**EXERCISE BRIEF:** A faithful copy is required. Print each line of the data exactly and omit the pictures.

**AVAILABLE DATA:**
_ _ _
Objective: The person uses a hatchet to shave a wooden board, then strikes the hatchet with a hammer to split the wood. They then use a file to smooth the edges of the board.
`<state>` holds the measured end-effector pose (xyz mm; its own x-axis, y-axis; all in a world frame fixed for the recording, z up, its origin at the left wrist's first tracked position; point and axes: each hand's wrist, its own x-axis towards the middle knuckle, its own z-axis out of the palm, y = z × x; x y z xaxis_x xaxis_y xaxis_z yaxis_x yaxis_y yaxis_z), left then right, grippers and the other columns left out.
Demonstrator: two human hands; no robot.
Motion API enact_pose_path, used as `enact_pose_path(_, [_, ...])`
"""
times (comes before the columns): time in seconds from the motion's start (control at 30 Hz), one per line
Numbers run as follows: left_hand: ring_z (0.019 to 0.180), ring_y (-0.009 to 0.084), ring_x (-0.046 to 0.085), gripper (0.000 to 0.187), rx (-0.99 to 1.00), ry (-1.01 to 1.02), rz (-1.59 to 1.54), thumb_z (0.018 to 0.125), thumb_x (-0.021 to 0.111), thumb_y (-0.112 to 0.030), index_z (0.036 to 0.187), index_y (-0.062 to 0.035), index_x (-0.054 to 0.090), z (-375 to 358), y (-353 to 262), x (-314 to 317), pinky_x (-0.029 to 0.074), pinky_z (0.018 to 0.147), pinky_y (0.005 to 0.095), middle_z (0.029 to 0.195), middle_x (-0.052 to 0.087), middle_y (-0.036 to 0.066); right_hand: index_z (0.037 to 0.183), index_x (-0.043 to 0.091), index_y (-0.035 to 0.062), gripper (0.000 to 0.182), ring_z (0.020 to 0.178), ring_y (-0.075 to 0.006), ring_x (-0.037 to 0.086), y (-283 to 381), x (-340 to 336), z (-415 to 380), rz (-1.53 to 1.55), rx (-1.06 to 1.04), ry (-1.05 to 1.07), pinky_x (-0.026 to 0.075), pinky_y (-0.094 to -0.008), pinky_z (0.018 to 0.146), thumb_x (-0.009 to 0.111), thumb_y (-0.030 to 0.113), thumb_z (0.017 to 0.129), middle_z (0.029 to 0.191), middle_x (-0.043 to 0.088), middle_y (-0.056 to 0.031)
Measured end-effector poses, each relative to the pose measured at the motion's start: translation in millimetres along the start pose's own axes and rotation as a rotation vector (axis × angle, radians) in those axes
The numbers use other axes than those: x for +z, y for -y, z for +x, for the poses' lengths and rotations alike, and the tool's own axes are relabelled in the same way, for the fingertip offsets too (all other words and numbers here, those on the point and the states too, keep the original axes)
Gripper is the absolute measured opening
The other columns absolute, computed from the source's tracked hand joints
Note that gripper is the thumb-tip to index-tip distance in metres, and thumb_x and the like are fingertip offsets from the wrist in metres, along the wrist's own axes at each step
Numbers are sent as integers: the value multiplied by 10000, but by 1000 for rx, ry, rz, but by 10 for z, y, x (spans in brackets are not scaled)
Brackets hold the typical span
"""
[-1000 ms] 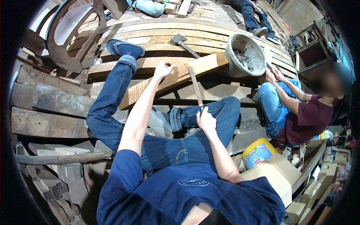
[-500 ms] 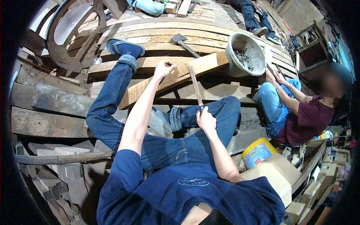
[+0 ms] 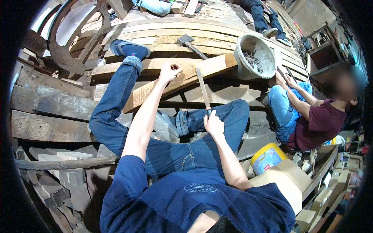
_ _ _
**COMPLETED TASK:**
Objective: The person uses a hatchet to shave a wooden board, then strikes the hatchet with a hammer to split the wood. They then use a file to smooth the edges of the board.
`<state>` holds the measured end-effector pose (xyz mm; its own x-axis, y-axis; all in a world frame fixed for the recording, z up, its origin at the left wrist's first tracked position; point and axes: each hand's wrist, its own x-axis towards the middle knuckle, its own z-axis out of the palm, y = z × x; x y z xaxis_x xaxis_y xaxis_z yaxis_x yaxis_y yaxis_z), left then right, grippers and the other columns left out.
Demonstrator: two human hands; no robot.
Motion API enact_pose_path, used as `enact_pose_path(_, [_, ...])`
"""
times (comes before the columns): time in seconds from the motion's start (control at 30 Hz), one per line
Numbers run as follows: left_hand: ring_z (0.019 to 0.180), ring_y (-0.009 to 0.084), ring_x (-0.046 to 0.085), gripper (0.000 to 0.187), rx (-0.99 to 1.00), ry (-1.01 to 1.02), rz (-1.59 to 1.54), thumb_z (0.018 to 0.125), thumb_x (-0.021 to 0.111), thumb_y (-0.112 to 0.030), index_z (0.036 to 0.187), index_y (-0.062 to 0.035), index_x (-0.054 to 0.090), z (-375 to 358), y (-353 to 262), x (-314 to 317), pinky_x (-0.029 to 0.074), pinky_z (0.018 to 0.147), pinky_y (0.005 to 0.095), middle_z (0.029 to 0.195), middle_x (-0.052 to 0.087), middle_y (-0.036 to 0.066); right_hand: index_z (0.037 to 0.183), index_x (-0.043 to 0.091), index_y (-0.035 to 0.062), gripper (0.000 to 0.182), ring_z (0.020 to 0.178), ring_y (-0.075 to 0.006), ring_x (-0.037 to 0.086), y (-283 to 381), x (-340 to 336), z (-415 to 380), rz (-1.53 to 1.55), rx (-1.06 to 1.04), ry (-1.05 to 1.07), pinky_x (-0.026 to 0.075), pinky_y (-0.094 to -0.008), pinky_z (0.018 to 0.146), thumb_x (-0.009 to 0.111), thumb_y (-0.030 to 0.113), thumb_z (0.017 to 0.129), middle_z (0.029 to 0.191), middle_x (-0.043 to 0.088), middle_y (-0.056 to 0.031)
Measured end-effector poses, each relative to the pose measured at the motion's start: translation in millimetres along the start pose's own axes and rotation as a rotation vector (axis × angle, radians) in those axes
The numbers use other axes than those: x for +z, y for -y, z for +x, for the poses' lengths and rotations alike, and the tool's own axes are relabelled in the same way, for the fingertip offsets too (all other words and numbers here, those on the point and the states too, keep the original axes)
Gripper is the absolute measured opening
The other columns absolute, computed from the source's tracked hand joints
Note that gripper is the thumb-tip to index-tip distance in metres, and thumb_x and the like are fingertip offsets from the wrist in metres, along the wrist's own axes at each step
Numbers are sent as integers: the value multiplied by 10000, but by 1000 for rx, ry, rz, but by 10 for z, y, x (spans in brackets are not scaled)
Brackets hold the typical span
"""
[-1000 ms] 
[-500 ms] 
[+0 ms] 

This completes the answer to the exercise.